- Type: State park
- Location: Rockland County, New York
- Nearest city: Haverstraw, New York
- Coordinates: 41°10′40″N 73°56′41″W﻿ / ﻿41.17768°N 73.94460°W
- Area: 73 acres (0.30 km^{2})
- Created: 1911
- Operator: Palisades Interstate Park Commission; New York State Office of Parks, Recreation and Historic Preservation;
- Visitors: 30,152 (in 2014)
- Open: All year

= Haverstraw Beach State Park =

State park in Rockland County, New York

Haverstraw Beach State Park is a 73 acre state park located in the Haverstraw, New York.
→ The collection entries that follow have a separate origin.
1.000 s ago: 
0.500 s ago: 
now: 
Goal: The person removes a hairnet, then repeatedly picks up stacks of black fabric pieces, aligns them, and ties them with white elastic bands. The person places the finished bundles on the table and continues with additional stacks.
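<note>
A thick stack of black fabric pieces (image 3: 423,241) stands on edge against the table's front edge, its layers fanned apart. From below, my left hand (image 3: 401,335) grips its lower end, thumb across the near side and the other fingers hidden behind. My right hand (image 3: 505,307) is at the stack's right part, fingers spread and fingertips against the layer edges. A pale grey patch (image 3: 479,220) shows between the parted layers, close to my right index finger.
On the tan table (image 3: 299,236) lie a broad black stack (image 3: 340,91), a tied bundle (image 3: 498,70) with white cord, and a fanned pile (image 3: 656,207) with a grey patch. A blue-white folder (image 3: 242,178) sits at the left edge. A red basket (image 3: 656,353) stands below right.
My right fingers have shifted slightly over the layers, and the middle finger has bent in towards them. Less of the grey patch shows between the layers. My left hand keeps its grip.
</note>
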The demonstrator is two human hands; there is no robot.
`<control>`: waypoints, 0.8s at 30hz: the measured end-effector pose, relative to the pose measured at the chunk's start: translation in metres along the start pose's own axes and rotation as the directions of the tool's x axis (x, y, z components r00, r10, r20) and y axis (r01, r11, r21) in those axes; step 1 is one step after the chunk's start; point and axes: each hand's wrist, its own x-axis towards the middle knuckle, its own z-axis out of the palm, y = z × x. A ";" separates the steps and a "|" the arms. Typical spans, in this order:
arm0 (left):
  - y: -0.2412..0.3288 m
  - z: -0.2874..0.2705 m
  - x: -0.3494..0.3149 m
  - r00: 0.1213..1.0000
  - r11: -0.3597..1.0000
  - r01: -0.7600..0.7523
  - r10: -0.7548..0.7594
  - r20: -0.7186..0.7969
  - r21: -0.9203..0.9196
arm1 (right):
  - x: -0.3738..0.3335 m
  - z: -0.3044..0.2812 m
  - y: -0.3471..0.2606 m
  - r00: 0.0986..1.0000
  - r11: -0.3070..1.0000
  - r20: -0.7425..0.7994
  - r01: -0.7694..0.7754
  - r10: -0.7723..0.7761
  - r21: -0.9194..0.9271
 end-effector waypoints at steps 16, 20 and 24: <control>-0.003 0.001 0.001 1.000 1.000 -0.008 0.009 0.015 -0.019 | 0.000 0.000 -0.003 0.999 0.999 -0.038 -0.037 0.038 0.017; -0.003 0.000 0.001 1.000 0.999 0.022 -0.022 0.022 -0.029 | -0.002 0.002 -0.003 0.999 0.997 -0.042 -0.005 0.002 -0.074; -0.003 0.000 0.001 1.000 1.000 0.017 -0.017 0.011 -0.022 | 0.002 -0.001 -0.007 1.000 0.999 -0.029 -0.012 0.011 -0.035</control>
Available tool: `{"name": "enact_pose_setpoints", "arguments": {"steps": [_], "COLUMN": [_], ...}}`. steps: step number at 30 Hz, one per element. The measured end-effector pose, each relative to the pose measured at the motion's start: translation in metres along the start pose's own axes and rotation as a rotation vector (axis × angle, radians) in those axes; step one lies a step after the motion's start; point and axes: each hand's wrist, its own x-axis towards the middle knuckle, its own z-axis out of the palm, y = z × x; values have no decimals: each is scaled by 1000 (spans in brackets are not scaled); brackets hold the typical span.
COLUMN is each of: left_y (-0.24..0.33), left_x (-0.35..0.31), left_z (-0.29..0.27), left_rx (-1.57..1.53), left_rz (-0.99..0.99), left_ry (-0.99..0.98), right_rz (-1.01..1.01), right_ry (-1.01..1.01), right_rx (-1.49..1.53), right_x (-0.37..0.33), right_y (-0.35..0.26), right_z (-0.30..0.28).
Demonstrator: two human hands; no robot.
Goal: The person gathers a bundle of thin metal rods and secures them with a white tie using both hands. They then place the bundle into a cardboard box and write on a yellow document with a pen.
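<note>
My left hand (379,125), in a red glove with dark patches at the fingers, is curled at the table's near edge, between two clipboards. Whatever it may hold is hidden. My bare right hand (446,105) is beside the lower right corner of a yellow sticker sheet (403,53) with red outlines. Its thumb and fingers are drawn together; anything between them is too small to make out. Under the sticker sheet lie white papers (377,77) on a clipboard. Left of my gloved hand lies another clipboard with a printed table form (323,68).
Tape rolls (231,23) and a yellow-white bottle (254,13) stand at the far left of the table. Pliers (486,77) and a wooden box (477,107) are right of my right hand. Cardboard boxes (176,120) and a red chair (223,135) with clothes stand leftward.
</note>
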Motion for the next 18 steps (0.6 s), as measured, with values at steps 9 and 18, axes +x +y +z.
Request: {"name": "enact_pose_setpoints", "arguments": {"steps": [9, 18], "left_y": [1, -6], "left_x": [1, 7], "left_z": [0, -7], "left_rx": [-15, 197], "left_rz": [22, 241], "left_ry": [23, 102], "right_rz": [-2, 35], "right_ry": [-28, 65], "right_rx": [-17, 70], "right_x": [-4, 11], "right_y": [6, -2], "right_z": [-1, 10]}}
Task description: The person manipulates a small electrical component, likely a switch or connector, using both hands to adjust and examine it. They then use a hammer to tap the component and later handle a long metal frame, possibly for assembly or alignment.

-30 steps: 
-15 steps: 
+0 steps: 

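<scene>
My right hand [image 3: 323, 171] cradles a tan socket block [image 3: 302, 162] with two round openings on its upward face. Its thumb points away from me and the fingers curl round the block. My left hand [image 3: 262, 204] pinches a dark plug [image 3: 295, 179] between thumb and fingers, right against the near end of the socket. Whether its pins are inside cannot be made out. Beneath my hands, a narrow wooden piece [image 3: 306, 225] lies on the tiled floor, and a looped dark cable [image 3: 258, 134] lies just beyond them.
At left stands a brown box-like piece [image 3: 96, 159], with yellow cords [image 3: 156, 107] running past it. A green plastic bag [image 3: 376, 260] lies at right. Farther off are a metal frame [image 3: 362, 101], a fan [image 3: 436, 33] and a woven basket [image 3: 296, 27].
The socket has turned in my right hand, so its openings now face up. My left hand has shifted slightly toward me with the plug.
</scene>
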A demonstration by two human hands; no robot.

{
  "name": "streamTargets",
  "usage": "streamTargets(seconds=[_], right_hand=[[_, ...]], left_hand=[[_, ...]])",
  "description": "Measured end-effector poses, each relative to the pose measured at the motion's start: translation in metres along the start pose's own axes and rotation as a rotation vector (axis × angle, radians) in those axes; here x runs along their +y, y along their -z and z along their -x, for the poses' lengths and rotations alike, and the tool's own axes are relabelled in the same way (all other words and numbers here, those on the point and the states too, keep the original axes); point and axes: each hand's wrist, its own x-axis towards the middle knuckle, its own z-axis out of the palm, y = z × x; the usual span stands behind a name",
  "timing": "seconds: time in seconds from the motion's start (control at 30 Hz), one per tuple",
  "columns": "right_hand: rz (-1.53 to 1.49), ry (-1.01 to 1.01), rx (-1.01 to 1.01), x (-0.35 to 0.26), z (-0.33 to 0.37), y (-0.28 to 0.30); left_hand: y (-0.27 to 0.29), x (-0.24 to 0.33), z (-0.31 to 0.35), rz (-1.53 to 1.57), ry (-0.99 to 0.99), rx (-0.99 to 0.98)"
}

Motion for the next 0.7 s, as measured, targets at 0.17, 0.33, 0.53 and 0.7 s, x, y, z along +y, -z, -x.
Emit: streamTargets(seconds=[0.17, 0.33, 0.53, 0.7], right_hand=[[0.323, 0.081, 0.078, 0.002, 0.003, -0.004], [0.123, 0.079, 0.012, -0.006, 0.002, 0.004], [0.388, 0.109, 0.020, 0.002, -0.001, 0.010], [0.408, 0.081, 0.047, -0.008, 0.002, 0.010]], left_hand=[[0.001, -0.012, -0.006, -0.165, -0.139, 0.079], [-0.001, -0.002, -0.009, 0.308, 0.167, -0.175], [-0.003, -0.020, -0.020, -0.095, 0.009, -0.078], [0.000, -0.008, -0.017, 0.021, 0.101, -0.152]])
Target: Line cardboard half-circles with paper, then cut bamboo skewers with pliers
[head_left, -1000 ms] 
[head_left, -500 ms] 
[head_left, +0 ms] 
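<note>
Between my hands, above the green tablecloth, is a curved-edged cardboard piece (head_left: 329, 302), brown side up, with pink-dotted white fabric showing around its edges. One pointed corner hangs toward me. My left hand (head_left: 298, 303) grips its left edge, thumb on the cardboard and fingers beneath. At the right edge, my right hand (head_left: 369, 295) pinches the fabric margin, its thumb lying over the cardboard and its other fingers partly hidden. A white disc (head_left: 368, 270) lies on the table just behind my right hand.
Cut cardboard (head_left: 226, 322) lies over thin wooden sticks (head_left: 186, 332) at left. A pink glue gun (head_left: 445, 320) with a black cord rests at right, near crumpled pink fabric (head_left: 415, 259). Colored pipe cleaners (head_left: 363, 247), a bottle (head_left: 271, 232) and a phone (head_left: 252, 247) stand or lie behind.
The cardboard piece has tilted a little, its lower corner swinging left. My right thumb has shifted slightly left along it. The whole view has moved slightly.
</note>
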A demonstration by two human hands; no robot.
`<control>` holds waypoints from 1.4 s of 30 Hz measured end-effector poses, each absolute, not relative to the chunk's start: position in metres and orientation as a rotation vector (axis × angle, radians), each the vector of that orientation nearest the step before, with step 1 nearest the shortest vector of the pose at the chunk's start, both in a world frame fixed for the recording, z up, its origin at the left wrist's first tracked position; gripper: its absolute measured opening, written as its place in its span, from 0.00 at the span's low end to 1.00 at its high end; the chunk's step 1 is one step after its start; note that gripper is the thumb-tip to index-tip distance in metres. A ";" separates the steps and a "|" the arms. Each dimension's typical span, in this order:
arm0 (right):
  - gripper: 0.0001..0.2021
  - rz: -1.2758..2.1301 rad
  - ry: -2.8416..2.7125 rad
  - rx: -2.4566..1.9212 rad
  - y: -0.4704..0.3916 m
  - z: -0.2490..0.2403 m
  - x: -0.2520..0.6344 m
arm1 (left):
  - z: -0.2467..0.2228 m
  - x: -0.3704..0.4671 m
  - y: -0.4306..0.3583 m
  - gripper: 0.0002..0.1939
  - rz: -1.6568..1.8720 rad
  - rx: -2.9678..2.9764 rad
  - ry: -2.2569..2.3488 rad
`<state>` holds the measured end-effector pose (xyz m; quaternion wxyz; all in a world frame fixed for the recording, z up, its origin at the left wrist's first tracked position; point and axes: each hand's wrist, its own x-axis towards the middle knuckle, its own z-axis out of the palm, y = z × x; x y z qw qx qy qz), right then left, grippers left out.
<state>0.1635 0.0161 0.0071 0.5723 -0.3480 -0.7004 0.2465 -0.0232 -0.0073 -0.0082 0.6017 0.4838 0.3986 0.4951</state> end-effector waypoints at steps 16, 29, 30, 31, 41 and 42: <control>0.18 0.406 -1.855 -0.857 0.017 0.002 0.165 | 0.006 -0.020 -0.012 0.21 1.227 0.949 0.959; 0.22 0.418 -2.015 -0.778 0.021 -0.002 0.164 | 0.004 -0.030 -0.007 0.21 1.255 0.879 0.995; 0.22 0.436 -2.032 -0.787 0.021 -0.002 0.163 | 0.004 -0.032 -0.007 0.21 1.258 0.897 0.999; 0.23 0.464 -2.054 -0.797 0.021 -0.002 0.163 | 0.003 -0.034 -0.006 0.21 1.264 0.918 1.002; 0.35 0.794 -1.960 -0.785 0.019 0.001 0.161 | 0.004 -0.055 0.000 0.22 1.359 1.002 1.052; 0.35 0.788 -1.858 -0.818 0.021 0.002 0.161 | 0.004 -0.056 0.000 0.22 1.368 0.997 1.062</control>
The park is included within the Palisades Interstate Park system and is functionally part of a continuous complex of parks that also includes Rockland Lake State Park, Hook Mountain State Park, and Nyack Beach State Park.

==History==
The park's location was formerly known as Snedeker's Landing or Waldberg Landing, and was the place where British Major John André met with American General Benedict Arnold on September 21, 1780, to plot the surrender of West Point during the American Revolutionary War.

Snedeker's Landing was also the former home of Rockland County's first shipyard, established in 1845 to build and maintain barges used to haul bricks from Haverstraw's brickyards to New York City.

The Palisades Interstate Park Commission purchased what was to become the park in 1911 to protect the land from the effects of quarrying that were impacting the Hudson River Palisades during the late 19th and early 20th centuries.

==Park description==
Haverstraw Beach State Park is minimally developed, and primarily offers trails for biking, hiking and dog-walking. Views of Haverstraw Bay, the widest point of the Hudson River, can be seen from within the park.